Galerie Dorothea van der Koelen besteht seit 20 Jahren – Am Samstag doppelte Ausstellungseröffnung mit Arbeiten von 20 zeitgenössischen Künstlern aus der ganzen Welt.

Von Stefanie Mittenzwei.


MAINZER RHEIN-ZEITUNG  17. SEPTEMBER 1999
 

MIT KUNST HEISST MIT IDEEN HANDELN

Ihr Name steht im "Who's Who": Dorothea van der Koelen arbeitet von Mainz aus und trägt sich mit Expansionsplänen.

Die Galerie Dorothea van der Koelen besteht 20 Jahre. Das wird gefeiert – natürlich mit einer Ausstellung. 20 Künstlerinnen nd Künstler aus der ganzen Welt präsentieren an zwei Mainzer Orten Arbeiten, viele kommen selbst zur Eröffnung am Samstag. Längst fühlt sich die Mainzer Galeristin überall zu Hause. Ein Gespräch mit Dr. Dorothea van der Koelen.

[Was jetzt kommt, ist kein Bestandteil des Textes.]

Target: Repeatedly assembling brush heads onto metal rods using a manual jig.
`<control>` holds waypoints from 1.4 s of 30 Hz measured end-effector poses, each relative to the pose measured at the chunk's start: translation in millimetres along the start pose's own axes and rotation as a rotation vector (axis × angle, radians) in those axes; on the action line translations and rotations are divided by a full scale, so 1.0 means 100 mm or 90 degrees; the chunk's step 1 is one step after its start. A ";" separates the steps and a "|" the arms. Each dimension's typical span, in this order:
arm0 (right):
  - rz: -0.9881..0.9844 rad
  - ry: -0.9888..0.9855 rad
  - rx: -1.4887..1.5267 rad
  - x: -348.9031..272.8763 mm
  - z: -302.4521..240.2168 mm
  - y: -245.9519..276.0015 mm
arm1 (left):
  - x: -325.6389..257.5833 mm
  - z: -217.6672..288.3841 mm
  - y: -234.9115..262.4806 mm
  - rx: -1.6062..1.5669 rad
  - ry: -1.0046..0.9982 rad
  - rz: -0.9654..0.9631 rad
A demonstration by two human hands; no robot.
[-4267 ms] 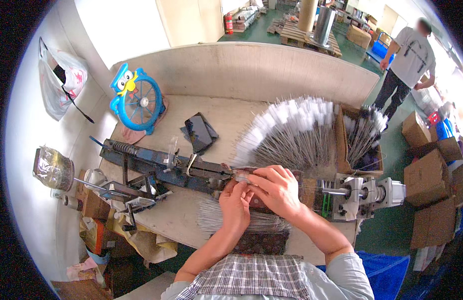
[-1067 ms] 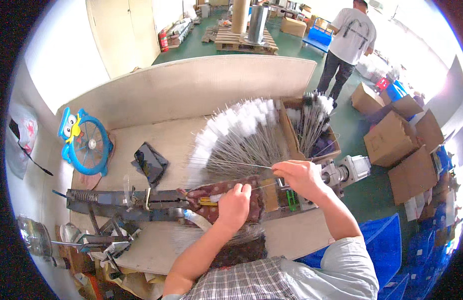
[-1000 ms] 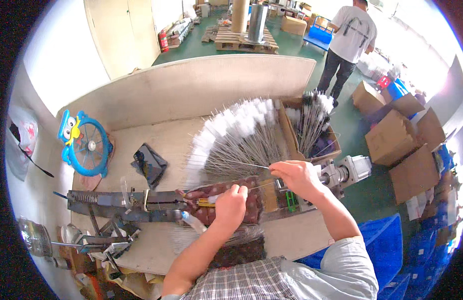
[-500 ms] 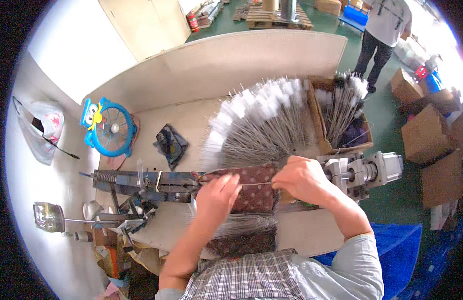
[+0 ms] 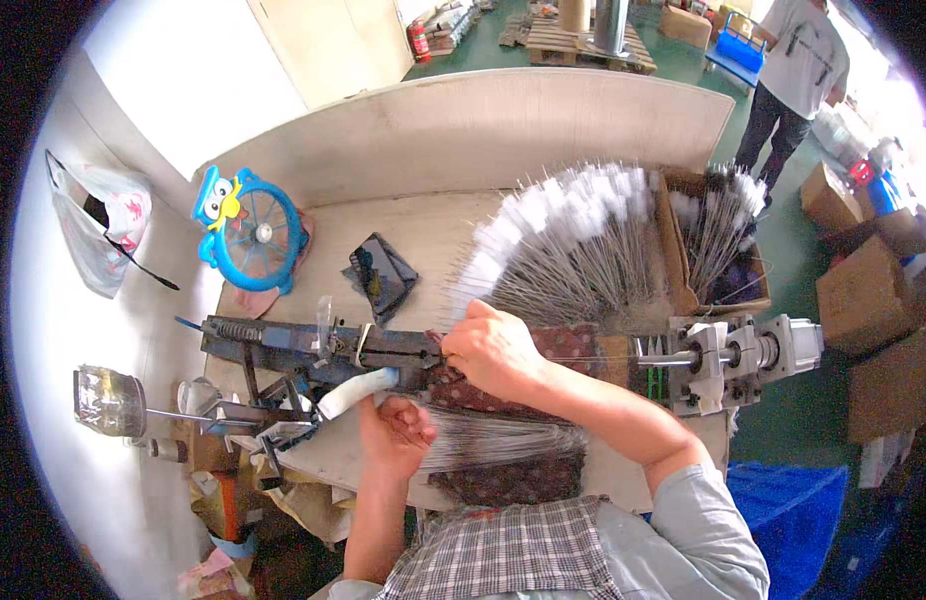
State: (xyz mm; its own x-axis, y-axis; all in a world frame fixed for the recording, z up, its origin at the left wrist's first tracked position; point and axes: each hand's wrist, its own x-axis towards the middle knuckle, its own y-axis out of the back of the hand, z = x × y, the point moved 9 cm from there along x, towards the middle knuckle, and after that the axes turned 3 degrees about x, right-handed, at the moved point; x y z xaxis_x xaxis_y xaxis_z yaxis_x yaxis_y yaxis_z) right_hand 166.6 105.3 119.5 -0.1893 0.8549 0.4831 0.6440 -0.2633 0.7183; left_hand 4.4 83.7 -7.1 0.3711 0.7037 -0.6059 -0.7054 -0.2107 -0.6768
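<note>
Wires are being handled at a cluttered table (image 5: 423, 225). The right hand (image 5: 493, 348) is laid, fingers curled, over the long dark metal jig (image 5: 323, 345) that runs across the table, at the spot where the jig meets a patterned brown cloth (image 5: 573, 345); whether anything is pinched under the fingers cannot be told. The left hand (image 5: 395, 432) is held lower, near the table's front edge, with its fingers closed loosely on the end of a bundle of thin grey wires (image 5: 498, 440) that lies flat and reaches to the right under the right forearm. Just above that hand a white-wrapped lever handle (image 5: 358, 392) is seen sticking out of the jig.

Behind the right hand a fan of white-tipped wire brushes (image 5: 573, 250) is spread on the table, and more of them are stood in a cardboard box (image 5: 718, 240) to the right. A small motor unit (image 5: 753, 355) is fixed at the jig's right end. A blue toy-like fan (image 5: 248, 235) and a dark folded pouch (image 5: 381, 275) lie at the far left, a glass jar (image 5: 108, 400) at the near left. Another person (image 5: 798, 75) is seen standing well apart on the green floor.
</note>
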 end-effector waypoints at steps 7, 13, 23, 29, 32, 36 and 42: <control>-0.028 -0.010 -0.046 0.04 -0.05 -0.02 | 0.22 0.01 -0.22 0.980 -0.302 0.056; 0.006 0.010 -0.017 -0.06 -0.16 0.24 | 0.25 -0.10 -0.34 0.769 -0.337 -0.037; -0.088 0.030 0.043 -0.68 0.00 -0.14 | 0.26 -0.22 -0.37 0.737 -0.284 -0.048; -0.176 -0.113 -0.023 -0.68 0.36 -0.42 | 0.16 0.12 -0.10 1.024 -0.318 0.045; -0.176 -0.090 -0.033 -0.74 0.37 -0.39 | 0.13 0.52 0.61 0.518 -0.277 0.124; -0.232 -0.151 -0.026 -0.75 0.31 -0.31 | -0.03 0.88 1.34 0.107 -0.207 0.161; -0.301 -0.075 -0.015 -0.81 0.11 -0.18 | -0.02 1.00 1.51 0.040 -0.225 0.179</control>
State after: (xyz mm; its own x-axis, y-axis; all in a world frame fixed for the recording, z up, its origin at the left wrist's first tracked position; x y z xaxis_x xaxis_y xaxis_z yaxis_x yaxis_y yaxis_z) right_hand 178.7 46.1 61.7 -0.3708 0.9278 0.0424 0.4911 0.1571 0.8568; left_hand -163.3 118.1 -66.7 -0.0610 0.8160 -0.5749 -0.7882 -0.3928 -0.4738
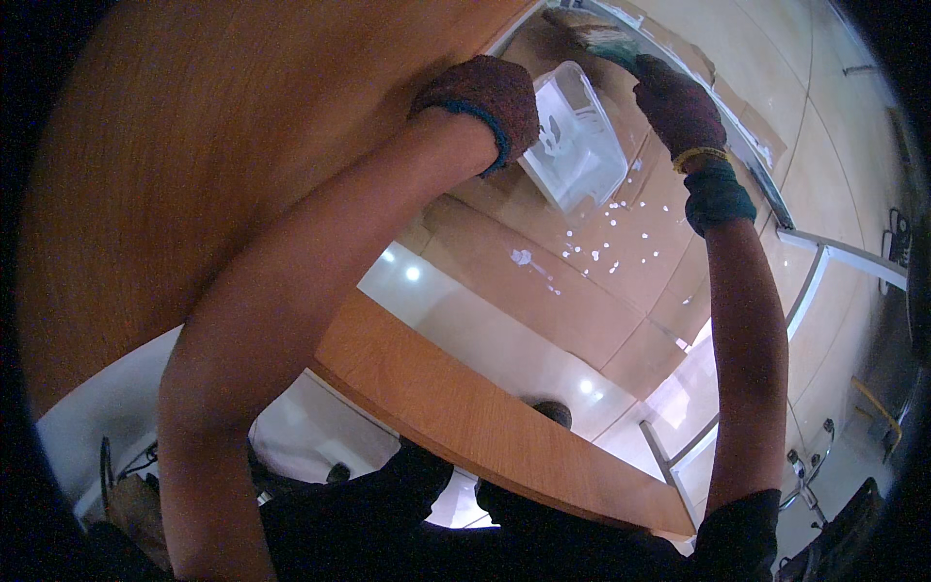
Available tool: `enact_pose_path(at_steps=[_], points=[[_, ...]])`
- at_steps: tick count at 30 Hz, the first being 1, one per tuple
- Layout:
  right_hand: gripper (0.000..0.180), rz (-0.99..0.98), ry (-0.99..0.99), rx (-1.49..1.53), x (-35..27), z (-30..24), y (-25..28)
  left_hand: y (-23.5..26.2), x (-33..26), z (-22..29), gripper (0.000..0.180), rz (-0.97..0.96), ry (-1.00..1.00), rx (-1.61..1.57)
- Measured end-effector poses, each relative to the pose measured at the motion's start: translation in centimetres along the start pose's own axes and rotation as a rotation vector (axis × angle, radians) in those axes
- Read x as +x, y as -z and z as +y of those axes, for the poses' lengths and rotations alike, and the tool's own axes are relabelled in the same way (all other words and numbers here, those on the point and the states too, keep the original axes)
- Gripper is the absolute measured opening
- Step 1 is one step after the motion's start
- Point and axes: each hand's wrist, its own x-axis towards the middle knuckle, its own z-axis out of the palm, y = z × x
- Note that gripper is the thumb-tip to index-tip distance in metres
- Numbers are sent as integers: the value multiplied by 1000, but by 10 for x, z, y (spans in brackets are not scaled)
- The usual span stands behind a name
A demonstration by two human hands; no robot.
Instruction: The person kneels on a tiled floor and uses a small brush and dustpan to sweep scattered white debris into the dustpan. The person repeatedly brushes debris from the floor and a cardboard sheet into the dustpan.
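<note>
My left hand [480,105], in a dark knitted glove, is closed on the rim of a translucent plastic tub [579,145]. White paint coats part of the tub's inside. To the right, my right hand [681,109] wears a similar dark glove with a teal cuff. Its fingers are wrapped round a paintbrush [611,44] that points up and left, beyond the tub. The brush lies close beside a pale metal frame bar [722,102]; whether they touch I cannot tell.
Cardboard sheets [572,315] spotted with white drips cover the floor below. A wooden panel [194,145] fills the left side. Another wooden board [485,417] crosses in front of my body. White metal legs [844,254] stand at the right.
</note>
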Motion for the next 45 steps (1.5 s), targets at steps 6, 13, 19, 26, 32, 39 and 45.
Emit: enact_pose_path(at_steps=[6, 13, 19, 26, 32, 39, 45], points=[[33, -73, -71, -24, 3, -8, 6, 8, -1, 6, 29, -29, 29, -49], [30, -53, -169, -57, 4, -13, 5, -1, 7, 0, 29, 3, 11, -51], [27, -22, -76, 0, -11, -25, 5, 6, 2, 4, 29, -35, -9, -58], [33, -37, -139, 22, 0, -29, -2, 5, 5, 4, 31, -25, -27, -23], [31, -83, -232, -61, -3, -24, -1, -4, 10, 0, 32, -11, -21, -17], [29, -44, -225, -40, -25, -38, 12, 5, 6, 5, 30, -23, -62, -1], [30, 30, -214, -70, -8, -40, 2, -10, 14, -4, 24, 47, -148, 100]])
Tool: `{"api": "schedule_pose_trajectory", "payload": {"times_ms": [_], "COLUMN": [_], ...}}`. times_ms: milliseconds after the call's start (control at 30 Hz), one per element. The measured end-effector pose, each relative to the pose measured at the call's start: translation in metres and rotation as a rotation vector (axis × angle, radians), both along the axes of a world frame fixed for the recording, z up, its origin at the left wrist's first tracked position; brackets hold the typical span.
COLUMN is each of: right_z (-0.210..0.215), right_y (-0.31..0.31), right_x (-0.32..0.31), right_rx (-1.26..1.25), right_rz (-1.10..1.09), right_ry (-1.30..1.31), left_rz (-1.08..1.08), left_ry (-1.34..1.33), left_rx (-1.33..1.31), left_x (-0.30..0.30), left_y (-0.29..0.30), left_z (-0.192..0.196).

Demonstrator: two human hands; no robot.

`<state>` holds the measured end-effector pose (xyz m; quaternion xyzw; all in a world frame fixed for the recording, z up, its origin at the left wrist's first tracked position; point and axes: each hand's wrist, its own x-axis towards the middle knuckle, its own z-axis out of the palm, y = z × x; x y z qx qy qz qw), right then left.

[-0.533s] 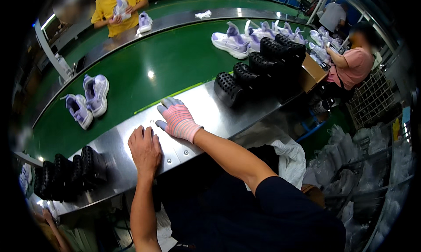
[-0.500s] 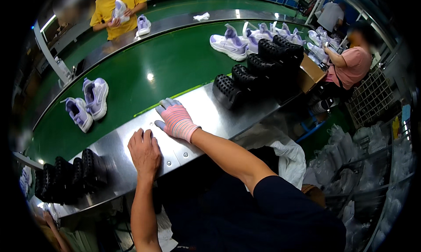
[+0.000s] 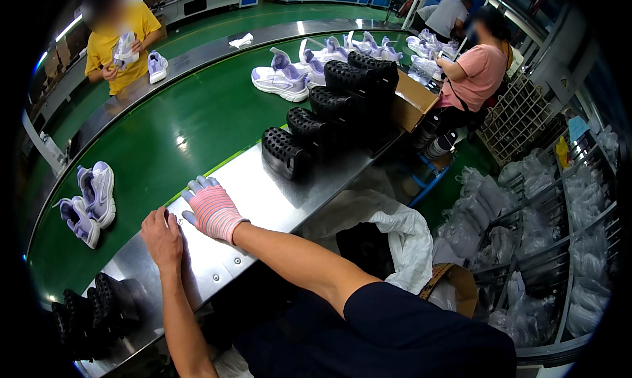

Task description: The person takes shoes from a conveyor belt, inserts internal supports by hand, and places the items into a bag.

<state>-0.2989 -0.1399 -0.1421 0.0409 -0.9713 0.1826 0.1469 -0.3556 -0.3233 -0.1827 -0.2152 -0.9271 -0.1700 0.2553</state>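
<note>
My bare left hand [image 3: 162,238] rests on the metal ledge [image 3: 260,223], fingers stretched forward and slightly bent, holding nothing. Close to its right, my right hand [image 3: 212,210] lies flat on the same ledge in a pink-striped glove with grey fingertips. Its fingers are apart and nothing is in them. Beyond the ledge, on the green conveyor belt [image 3: 197,124], a pair of white and lilac sneakers [image 3: 99,192] sits to the left of my hands. Several black perforated blocks, perhaps shoe moulds [image 3: 284,151], stand on the ledge to the right.
More black blocks [image 3: 115,299] are at the ledge's left end. Several sneakers [image 3: 280,78] line the belt behind the right-hand blocks, beside a cardboard box [image 3: 413,101]. Across the belt a person in yellow [image 3: 125,42] holds a sneaker. Racks of plastic-wrapped items [image 3: 526,226] stand at right.
The view has swung to the right, so the belt, sneakers and blocks sit further left in the picture. Both hands stay resting at about the same spot on the ledge.
</note>
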Motion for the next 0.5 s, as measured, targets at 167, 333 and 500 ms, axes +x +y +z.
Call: {"api": "schedule_pose_trajectory", "payload": {"times_ms": [167, 333, 500], "right_z": [-0.006, -0.009, 0.001], "right_y": [0.002, 0.004, 0.005], "right_x": [-0.001, -0.002, 0.001], "right_rx": [-0.021, -0.021, -0.035], "right_rz": [0.005, 0.0, 0.01], "right_ry": [0.062, 0.073, 0.034], "left_rz": [0.001, 0.016, 0.022], "left_ry": [-0.022, -0.029, -0.035], "left_rx": [0.016, -0.005, -0.004], "left_x": [-0.002, -0.003, 0.001], "left_y": [-0.002, -0.002, 0.0], "left_z": [-0.002, -0.003, 0.001]}}
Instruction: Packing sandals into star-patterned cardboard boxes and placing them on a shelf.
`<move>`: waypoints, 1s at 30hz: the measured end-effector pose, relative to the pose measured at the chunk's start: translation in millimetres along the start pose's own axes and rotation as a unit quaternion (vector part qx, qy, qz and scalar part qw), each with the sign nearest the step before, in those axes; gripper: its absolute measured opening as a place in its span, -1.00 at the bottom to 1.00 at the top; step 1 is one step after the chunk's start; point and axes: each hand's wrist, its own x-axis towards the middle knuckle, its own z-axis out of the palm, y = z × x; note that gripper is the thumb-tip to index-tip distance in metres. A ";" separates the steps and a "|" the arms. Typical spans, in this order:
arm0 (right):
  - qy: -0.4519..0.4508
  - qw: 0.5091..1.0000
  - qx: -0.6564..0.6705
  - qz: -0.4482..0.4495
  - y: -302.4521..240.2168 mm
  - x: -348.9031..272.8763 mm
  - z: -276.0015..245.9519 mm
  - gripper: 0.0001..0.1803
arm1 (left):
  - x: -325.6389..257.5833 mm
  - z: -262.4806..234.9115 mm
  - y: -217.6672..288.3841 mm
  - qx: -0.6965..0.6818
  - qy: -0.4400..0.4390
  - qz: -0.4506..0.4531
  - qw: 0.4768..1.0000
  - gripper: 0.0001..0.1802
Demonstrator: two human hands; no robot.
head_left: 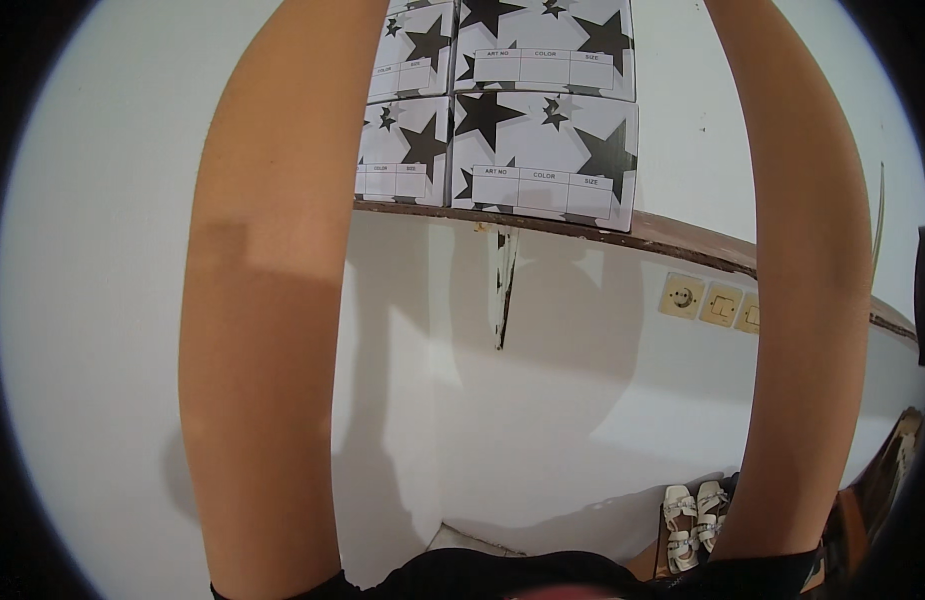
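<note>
Both of my forearms reach up past the top edge of the picture, so neither hand shows. My left arm (268, 300) runs up on the left and covers part of the stacked boxes. On the right, my right arm (808, 300) rises across the shelf's edge. Between them, white cardboard boxes printed with black and grey stars stand in stacks; the lower front box (545, 150) sits on the shelf, and the upper box (546, 68) rests on it. Another star-printed box (405, 130) stands beside them, partly behind my left arm. Whether my hands touch anything is hidden.
A dark brown wall shelf (683, 245) carries the boxes, held by a worn white bracket (503, 290). Below it are a wall socket (682, 296) and switches (721, 304). White sandals (680, 530) stand low at the right, near a brown wooden piece (873, 490).
</note>
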 end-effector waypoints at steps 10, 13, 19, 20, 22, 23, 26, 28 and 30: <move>0.043 0.999 0.029 0.014 22.0 -13.5 27.3 -0.54 | 16.0 23.2 -34.6 -0.033 0.023 0.072 0.997 -0.51; 0.050 0.999 0.016 -0.003 35.2 6.4 21.9 -0.58 | -2.9 30.2 -22.4 0.085 0.068 0.072 0.991 -0.47; 0.070 0.997 0.045 -0.009 32.4 10.4 34.6 -0.59 | 4.4 21.4 -27.1 0.213 0.139 0.100 0.962 -0.42; 0.069 0.997 0.043 -0.007 33.5 10.5 36.4 -0.59 | 3.1 22.0 -28.9 0.212 0.148 0.114 0.959 -0.42; 0.073 0.995 0.064 -0.009 32.1 10.5 38.6 -0.55 | 3.8 18.3 -25.5 0.225 0.141 0.107 0.958 -0.42; 0.072 0.995 0.062 -0.006 33.3 8.1 40.7 -0.55 | 1.0 17.4 -24.0 0.238 0.133 0.099 0.957 -0.43; 0.067 0.995 0.068 0.030 44.7 -9.4 44.6 -0.47 | -31.1 28.9 -16.1 0.241 0.172 0.045 0.954 -0.50; 0.099 0.994 0.045 0.013 45.9 -29.7 46.8 -0.30 | -46.4 27.1 -5.2 0.252 0.176 0.066 0.949 -0.60; 0.188 0.982 0.013 0.022 51.1 -30.0 31.6 -0.14 | -55.9 34.5 16.4 0.291 0.206 0.155 0.921 -0.64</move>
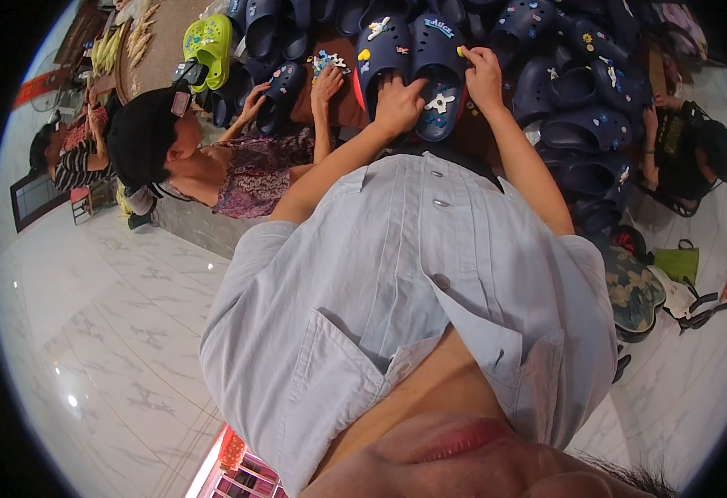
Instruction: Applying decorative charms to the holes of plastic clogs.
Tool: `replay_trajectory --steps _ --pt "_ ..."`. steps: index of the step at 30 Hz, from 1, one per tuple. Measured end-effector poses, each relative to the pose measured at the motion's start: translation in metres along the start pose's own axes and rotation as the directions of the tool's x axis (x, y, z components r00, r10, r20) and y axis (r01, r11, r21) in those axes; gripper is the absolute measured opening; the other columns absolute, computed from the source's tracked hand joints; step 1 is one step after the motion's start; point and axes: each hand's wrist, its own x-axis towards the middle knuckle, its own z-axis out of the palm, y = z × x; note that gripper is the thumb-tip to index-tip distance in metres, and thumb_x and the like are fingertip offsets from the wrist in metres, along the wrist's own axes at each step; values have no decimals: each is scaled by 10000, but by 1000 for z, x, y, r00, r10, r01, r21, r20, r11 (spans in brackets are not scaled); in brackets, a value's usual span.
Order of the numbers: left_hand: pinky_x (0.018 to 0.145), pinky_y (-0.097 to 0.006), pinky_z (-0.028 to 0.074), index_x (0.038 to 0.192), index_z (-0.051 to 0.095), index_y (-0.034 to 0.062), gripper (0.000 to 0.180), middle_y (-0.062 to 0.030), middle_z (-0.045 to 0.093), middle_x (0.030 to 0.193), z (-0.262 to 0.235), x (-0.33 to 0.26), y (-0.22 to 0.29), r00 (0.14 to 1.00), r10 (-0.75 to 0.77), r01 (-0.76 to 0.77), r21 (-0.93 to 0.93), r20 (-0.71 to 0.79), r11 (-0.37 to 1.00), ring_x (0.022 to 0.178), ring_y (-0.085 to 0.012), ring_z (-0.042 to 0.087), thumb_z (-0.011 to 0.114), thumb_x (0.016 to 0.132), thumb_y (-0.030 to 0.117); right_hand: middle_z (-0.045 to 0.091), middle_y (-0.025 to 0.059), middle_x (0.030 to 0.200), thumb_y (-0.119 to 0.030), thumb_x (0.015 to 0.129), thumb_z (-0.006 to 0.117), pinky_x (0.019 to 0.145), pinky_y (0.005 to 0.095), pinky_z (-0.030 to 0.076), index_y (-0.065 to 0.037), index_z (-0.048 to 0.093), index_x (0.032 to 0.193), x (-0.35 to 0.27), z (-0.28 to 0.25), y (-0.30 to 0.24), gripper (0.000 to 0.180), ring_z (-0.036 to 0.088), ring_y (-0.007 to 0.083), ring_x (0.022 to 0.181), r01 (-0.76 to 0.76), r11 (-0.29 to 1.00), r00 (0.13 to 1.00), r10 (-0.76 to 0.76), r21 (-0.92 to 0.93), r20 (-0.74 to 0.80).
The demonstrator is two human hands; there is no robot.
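Note:
A pair of navy foam clogs lies side by side in front of me, dotted with small charms. Fingers of my left hand (pixel 399 106) reach into the opening of the left clog (pixel 384 56), so their tips are hidden; its thumb side lies toward the right clog (pixel 436 62). Beside the right clog's outer edge, my right hand (pixel 485 77) pinches a small yellow shoe charm (pixel 462 51) between thumb and finger. A white charm (pixel 440 104) shows on the right clog's insole.
Navy clogs (pixel 587 129) are heaped to the right, with more along the far side. At left, a person in a black cap (pixel 143 133) handles another clog (pixel 280 87) and a cluster of charms (pixel 329 62). Lime-green clogs (pixel 207 50) stand beyond. Another person (pixel 700 149) sits at far right.

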Motion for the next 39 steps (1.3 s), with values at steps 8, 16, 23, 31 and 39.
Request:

MAINZ. "Kahnweiler", sagt Dorothea van der Koelen halb im Scherz, "war ein Spätberufener, als er als Kunstsammler anfing. Er war 21." Sie selbst zählte gerade 19 Jahre und war frisch gebackene Abiturientin, als sie in Bretzenheim ihre Galerie für zeitgenössische Kunst eröffnete. Es sollte nur ein Probelauf werden, vor der Entscheidung fürs Studium. "Aber nach 14 Tagen war mir klar: Das ist mein Leben", erinnert sich Dorothea van der Koelen. Daran habe sich nichts geändert.

Voller Energie

Und wie sieht dieses Leben aus? Mehr als die Hälfte des Jahres ist die Galeristin unterwegs, besucht die wichtigen Kunstmessen von Frankfurt bis Chicago oder hilft weltweit, Ausstellungen zu realisieren - rund zwanzigmal pro Jahr. Ein "intensives Glücksgefühl" durchströme sie nach jeder bewältigten Aufgabe. Die enge Verbindung zu Künstlerinnen und Künstlern ist Grundlage dieser Zufriedenheit. "Denn hier gibt es Austausch, und darum geht es im Leben."
Zupackend, voller Energie wirkt die 39-Jährige, die weiterhin ihren langen dunklen Zopf zum klassischen Blazer trägt. "Wenn man sich einlässt, dann mit Haut und Haaren", benennt sie ihr Arbeitsprinzip. "Für Leute, die etwas von mir wollen, bin ich da." Natürlich wählt sie aus, sucht sich ihre Künstler, schaut auf Qualität. Aber sie sei auch verführbar, sagt Dorothea van der Koelen. Verführbar, mit anderen Projekte anzugehen und durchzusetzen.
Ein solches Projekt war der "Käfig der Freiheit" für die Europäische Rechtsakademie in Trier; die Galeristin stellte den Kontakt zu dem berühmten spanischen Bildhauer Eduardo Chillida her und begleitete die Fertigstellung der Stahlplastik.
Gern tritt sie auch anderswo als Ausstellungsmacherin auf. Die Präsentation von Kunstwerken in neuer Umgebung reizt sie. Räume interessieren sie. "Art in Architecture" - der Verbindung von Kunst und Architektur - will sie sich in Zukunft noch häufiger widmen. Jede ihrer Ausstellungen ist eine wohl durchdachte Installation, die akribisch mit Plänen vorbereitet wird. Das geschieht zumeist daheim, in Mainz.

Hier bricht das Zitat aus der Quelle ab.